# IMDb Top 250 Movie Scraper

This notebook uses Python and BeautifulSoup to scrape IMDb's Top 250 movies. The goal is to extract useful information such as movie titles, release years, and IMDb ratings.

This custom dataset can be used for data analysis, visualizations, or recommendation systems.


In [73]:
import requests
import pandas as pd
from bs4 import BeautifulSoup
import numpy as np

In [18]:
url ='https://www.imdb.com/chart/top/'
headers = {"User-Agent": "Mozilla/5.0 (Windows NT 10.0; Win64; x64) AppleWebKit/537.36 (KHTML, like Gecko) Chrome/138.0.0.0 Safari/537.36"}

##  Fetch the IMDb Page

We use the `requests` library to get the HTML content of the IMDb Top 250 movies page.


In [21]:
page=requests.get(url,headers=headers)


##  Parse the HTML Using BeautifulSoup

We use BeautifulSoup to locate the HTML elements that contain movie details.


In [30]:
soup = BeautifulSoup(page.text,"html.parser")

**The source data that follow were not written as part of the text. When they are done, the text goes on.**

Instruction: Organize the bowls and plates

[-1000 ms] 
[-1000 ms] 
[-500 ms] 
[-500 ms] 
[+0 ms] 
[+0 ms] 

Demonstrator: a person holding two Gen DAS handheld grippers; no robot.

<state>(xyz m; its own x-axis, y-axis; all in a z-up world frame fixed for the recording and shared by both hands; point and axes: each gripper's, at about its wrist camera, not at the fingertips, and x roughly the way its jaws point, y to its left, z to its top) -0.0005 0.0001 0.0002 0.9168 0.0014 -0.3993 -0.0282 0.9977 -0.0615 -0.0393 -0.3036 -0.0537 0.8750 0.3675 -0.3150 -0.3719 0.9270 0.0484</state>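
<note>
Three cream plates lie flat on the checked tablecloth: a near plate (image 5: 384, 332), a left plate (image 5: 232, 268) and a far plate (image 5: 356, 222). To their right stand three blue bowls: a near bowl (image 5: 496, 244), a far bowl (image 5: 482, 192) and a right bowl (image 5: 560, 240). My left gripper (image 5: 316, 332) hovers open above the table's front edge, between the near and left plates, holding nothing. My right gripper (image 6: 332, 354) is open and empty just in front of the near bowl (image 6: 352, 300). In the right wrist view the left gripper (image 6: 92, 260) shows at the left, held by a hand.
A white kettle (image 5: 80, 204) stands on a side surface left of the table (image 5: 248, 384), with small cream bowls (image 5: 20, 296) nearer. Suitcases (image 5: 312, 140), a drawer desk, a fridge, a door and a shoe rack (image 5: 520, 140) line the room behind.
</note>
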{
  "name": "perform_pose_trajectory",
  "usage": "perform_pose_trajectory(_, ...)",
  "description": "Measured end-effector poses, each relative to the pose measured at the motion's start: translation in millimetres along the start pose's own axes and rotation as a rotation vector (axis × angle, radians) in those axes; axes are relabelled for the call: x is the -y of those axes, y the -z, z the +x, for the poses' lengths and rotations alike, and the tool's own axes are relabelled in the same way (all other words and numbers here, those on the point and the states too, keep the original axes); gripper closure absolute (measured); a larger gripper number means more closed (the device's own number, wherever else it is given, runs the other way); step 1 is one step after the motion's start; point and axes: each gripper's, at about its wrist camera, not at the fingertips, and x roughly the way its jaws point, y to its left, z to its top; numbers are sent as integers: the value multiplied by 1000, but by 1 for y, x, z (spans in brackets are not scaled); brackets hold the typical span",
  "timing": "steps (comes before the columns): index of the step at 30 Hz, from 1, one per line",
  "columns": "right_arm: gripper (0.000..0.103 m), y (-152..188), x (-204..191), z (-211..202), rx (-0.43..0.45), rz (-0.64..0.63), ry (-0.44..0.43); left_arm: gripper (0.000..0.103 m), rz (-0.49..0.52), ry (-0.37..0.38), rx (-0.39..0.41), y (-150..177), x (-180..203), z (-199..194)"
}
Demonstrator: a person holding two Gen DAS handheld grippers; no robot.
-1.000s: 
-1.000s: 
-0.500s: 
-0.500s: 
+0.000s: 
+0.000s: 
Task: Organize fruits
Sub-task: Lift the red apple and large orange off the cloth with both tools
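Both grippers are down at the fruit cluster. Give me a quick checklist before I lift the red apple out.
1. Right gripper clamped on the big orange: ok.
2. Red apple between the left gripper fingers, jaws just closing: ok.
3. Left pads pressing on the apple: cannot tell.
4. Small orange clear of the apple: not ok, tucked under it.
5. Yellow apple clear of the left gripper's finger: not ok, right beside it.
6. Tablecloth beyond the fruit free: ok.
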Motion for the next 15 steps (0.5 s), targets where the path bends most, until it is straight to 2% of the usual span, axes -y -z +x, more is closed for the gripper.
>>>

##  Extract Data and Build a DataFrame

We extract the movie title, release year, IMDb rating, and a link to the movie's page. Then we store the data in a Pandas DataFrame.


In [72]:
Top_250_Movies = []
movies = soup.find_all('div', class_='sc-52ea7f05-0 YKXtw')
for movie in movies :
  title = movie.find('h3',class_='ipc-title__text ipc-title__text--reduced').text.split('.')[1] if title else np.nan
  rating =movie.find('span',class_='ipc-rating-star--rating').text if rating else np.nan
  duration = movie.find_all('span',class_='sc-15ac7568-7 cCsint cli-title-metadata-item')[1].text if duration else np.nan
  release_year = movie.find('span',class_='sc-15ac7568-7 cCsint cli-title-metadata-item').text if release_year else np.nan
  parents_guide = movie.find_all('span',class_='sc-15ac7568-7 cCsint cli-title-metadata-item')[2].text if parents_guide else np.nan
  voting_count = movie.find('span',class_='ipc-rating-star--voteCount').text[2:-1] if voting_count else np.nan
  Top_250_Movies.append({'Title':title,'Rating':rating,'Release_Year':release_year ,'Duration':duration,'Parents_Guide':parents_guide})
df = pd.DataFrame(Top_250_Movies)
df

Unnamed: 0,Title,Rating,Release_Year,Duration,Parents_Guide
0,The Shawshank Redemption,9.3,1994,2h 22m,R
1,The Godfather,9.2,1972,2h 55m,R
2,The Dark Knight,9.1,2008,2h 32m,PG-13
3,The Godfather Part II,9.0,1974,3h 22m,R
4,12 Angry Men,9.0,1957,1h 36m,Approved
5,The Lord of the Rings: The Return of the King,9.0,2003,3h 21m,PG-13
6,Schindler's List,9.0,1993,3h 15m,R
7,Pulp Fiction,8.8,1994,2h 34m,R
8,The Lord of the Rings: The Fellowship of the ...,8.9,2001,2h 58m,PG-13
9,"The Good, the Bad and the Ugly",8.8,1966,2h 58m,R


##  Saving the Dataset

We save the final dataset to a CSV file for future use or analysis.


In [72]:
df.to_csv('Top_250_Movies.csv')